San Francisco Magazine | February 3, 2015 | Lifestyle Story City Life

Editor's note: We are happy to announce that the Oakland issue has received a National Magazine Award from the American Society of Magazine Editors. Here are all the stories.


The irony of a magazine named San Francisco devoting an entire issue to another city—especially one with such a fraught, complex, combustible relationship with our namesake—is not lost on us. Oaklanders have long chafed at being compared to, defined by, or talked at by San Franciscans. And San Franciscans have too often couched any discussion of Oakland in smug, condescending terms: To experience its neighborhoods, culture, or restaurants is to slum; to relocate to its sunnier, less expensive shores is to wave the white flag of surrender.
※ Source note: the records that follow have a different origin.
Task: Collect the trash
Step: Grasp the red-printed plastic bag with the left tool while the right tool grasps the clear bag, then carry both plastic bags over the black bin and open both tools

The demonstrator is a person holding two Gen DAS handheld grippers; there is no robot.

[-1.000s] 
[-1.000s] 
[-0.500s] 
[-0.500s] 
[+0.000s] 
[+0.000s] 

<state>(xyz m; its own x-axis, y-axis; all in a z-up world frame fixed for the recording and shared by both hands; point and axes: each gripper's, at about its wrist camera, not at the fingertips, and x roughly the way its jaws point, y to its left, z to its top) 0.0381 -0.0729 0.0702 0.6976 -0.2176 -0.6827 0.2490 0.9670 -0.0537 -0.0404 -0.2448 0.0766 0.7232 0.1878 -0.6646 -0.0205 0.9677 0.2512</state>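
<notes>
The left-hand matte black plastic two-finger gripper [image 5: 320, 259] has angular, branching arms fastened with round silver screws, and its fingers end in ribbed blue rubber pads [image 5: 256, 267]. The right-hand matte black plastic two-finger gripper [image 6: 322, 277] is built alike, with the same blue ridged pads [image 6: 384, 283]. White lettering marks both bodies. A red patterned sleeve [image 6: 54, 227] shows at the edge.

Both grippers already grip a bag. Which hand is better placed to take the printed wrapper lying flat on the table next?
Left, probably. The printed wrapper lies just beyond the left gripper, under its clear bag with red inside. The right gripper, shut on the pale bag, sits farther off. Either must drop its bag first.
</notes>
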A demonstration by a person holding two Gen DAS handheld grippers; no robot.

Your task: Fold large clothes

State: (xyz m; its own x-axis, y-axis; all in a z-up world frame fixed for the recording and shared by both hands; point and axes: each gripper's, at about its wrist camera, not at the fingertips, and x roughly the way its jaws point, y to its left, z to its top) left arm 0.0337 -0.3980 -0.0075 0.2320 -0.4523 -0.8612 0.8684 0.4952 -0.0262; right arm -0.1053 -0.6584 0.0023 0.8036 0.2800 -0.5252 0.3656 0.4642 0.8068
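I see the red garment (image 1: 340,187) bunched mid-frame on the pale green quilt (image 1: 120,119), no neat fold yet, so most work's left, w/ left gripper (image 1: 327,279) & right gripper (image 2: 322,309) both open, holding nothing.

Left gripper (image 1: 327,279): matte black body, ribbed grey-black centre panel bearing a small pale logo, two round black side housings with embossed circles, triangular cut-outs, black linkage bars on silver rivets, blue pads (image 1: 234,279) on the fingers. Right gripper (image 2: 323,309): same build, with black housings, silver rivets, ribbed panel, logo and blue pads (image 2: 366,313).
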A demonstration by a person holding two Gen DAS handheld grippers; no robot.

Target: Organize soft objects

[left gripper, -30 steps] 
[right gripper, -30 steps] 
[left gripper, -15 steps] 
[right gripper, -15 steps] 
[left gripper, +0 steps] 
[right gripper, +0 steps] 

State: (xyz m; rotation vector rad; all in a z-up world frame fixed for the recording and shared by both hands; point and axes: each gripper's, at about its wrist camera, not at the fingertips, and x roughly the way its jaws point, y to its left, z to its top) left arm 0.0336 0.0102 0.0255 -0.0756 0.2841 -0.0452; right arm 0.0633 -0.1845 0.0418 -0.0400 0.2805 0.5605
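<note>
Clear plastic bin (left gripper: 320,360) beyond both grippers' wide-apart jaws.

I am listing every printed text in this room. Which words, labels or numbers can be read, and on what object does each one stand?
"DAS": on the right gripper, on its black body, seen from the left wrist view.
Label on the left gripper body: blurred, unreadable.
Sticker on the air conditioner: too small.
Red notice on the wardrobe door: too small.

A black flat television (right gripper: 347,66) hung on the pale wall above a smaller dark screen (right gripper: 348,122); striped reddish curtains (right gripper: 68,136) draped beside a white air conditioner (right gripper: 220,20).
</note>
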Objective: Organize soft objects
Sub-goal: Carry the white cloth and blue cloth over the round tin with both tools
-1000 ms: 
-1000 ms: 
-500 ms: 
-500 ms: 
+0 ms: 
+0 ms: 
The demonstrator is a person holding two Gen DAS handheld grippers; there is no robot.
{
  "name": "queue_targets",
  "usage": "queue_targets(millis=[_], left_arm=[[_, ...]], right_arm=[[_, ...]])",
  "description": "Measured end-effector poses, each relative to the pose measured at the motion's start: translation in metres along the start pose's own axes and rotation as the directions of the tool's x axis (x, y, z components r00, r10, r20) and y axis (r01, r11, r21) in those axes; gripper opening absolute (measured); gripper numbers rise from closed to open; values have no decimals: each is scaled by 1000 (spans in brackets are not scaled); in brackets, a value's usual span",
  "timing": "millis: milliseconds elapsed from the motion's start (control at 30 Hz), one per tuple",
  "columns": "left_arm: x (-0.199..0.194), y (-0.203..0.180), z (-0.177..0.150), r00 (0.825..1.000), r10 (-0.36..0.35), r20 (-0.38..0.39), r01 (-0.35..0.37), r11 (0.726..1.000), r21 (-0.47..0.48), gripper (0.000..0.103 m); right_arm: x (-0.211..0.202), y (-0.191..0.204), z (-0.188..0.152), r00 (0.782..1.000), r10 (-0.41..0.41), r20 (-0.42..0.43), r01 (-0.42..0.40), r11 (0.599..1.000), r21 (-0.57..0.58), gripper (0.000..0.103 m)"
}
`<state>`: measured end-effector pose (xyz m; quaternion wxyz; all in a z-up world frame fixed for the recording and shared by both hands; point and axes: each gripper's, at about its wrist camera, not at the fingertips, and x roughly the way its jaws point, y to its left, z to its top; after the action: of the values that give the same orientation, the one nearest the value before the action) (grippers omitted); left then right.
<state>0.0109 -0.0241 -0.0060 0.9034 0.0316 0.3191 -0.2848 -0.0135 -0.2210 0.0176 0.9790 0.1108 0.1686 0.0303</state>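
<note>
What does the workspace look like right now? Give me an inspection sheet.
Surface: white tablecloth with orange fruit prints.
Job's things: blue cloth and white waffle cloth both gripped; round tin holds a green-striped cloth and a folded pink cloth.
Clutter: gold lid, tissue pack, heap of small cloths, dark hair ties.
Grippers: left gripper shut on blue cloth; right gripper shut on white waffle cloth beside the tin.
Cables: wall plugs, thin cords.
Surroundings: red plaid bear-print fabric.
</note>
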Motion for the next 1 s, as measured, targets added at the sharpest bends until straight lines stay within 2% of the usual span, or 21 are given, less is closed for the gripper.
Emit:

Clearly, the Bay Area’s urbanites are not gentle-spirited Minnesotans, and these are not “twin cities” like Minneapolis and St. Paul. As Chinaka Hodge writes in her searing essay about gentrification, we are “a little more gritty than that.” In spite of our many similarities and the bridge that umbilically connects us, Oakland and San Francisco are more second cousins than siblings, and often estranged ones at that.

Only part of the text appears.